Mary Elizabeth Williams is a staff writer for Salon and the author of "Gimme Shelter: My Three Years Searching for the American Dream." Follow her on Twitter: @embeedub.

What’s “Community” without Dan Harmon?

Less ambitious shows might survive losing a creator. But firing the prickly showrunner bodes poorly for next season

Dan Harmon (Credit: AP/Matt Sayles)

A recent episode of NBC’s “Community” floated the possibility — debunked by episode’s end — that the seven main characters had not spent the previous three years navigating life, each other and paintball fights at Greendale Community College, but instead, had only been imagining them. In the episode, the recently expelled Greendale Seven found themselves in a group therapy session with a nefarious shrink, keen to keep them away from their college using any psychological means necessary. The therapist temporarily convinced them they had spent the previous years in a mental institution and that everything they remembered happening at school, except their friendship, had been a collective fantasy, a “shared psychosis” dreamed up in the asylum.

As I was watching this episode, “Curriculum Unavailable,” I remember calmly thinking something like, “Huh. That would really explain Leonard.” The possibility that “Community” might be about to “St. Elsewhere” its audience (“St. Elsewhere” ended on the reveal that everything that had happened in the series had all taken place inside the mind of an autistic boy) was not particularly alarming to me. Group psychosis explained a lot about the show’s extremely dark psychology, and, anyway, on “Community,” stranger things had happened.

As of late Friday evening, when “Community’s” creator and showrunner Dan Harmon was abruptly fired by Sony from the show he obsessively oversaw, I’ve realized that the real reason I was unphased by “Curriculum Unavailable” was because I was already very comfortable with thinking about “Community” as the figment of someone’s feverish imagination. That someone was just Dan Harmon.

Writing about “2 Broke Girls” recently, I noted that there is a fault line running through television where art rubs up against commerce. I should have saved that metaphor, because this “Community” situation is like an 8.0 on the art-commerce Richter scale. Consider the aftershocks: The perpetually low-rated, but fanatically beloved “Community” was just renewed by NBC for a fourth, 13-episode season. Why renew it just to fire the guy responsible for it? To escape the bad press of canceling a critically acclaimed series? Or is it the opposite impulse — to make enough episodes to get the show into syndication?
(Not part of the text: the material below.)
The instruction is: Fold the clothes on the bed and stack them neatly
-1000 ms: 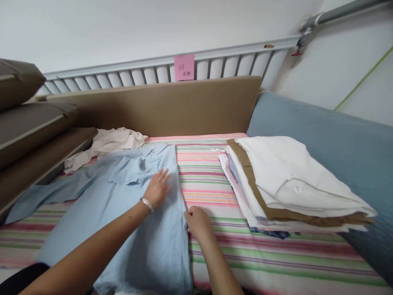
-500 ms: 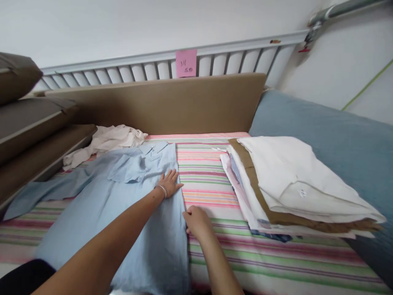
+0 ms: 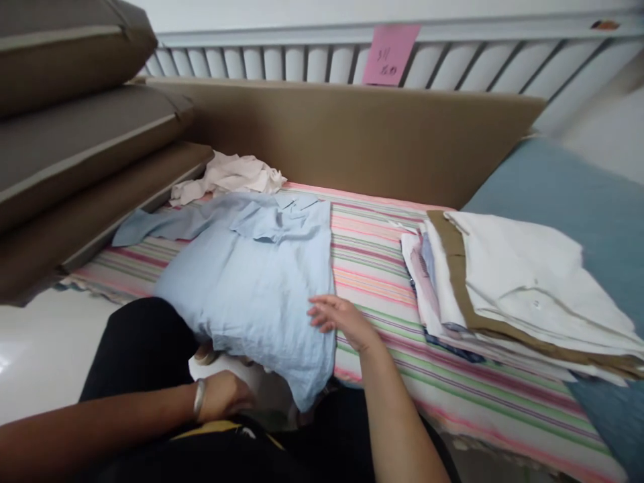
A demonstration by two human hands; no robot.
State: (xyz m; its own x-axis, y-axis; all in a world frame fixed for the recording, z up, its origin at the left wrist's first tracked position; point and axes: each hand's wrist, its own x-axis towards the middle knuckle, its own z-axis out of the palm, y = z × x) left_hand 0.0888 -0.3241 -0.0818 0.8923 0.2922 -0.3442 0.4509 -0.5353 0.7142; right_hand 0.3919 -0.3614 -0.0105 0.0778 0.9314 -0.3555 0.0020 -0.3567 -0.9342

Harmon is an infamously — and self-proclaimed — difficult guy to work for and with. Earlier this year, he got into a public fight with “Community’s” Chevy Chase after Harmon played an incensed voice mail from Chase at a public event. Harmon apologized, though not to Chase, and a few weeks later was back to calling him a jerk on Twitter. If Harmon’s behavior was bad enough to get him fired, it was also the same crazy mentality that made “Community” one of the strangest shows to ever air on network television. How badly behaved does a great artist have to be to get kicked off his own creation without so much as a phone call?

Speaking about “Community” last week, before the news about Harmon was public, Bob Greenblatt, the head of NBC, said “Shows lose showrunners all the time and do well.” This is and isn’t true. Workaday TV shows, procedurals, sitcoms, long-running dramas, change showrunners all the time. But for the growing number of auteurist series driven largely by one personality — everything from “The Sopranos” and ‘The Wire” to “Louie” and, yes, “Community” — a showrunner change is not common, and is usually about as imaginable or advisable as Matt Weiner getting fired from “Mad Men” and that show soldiering on without him. It happens — Aaron Sorkin left “The West Wing” after four years, for example — but the shows are never the same.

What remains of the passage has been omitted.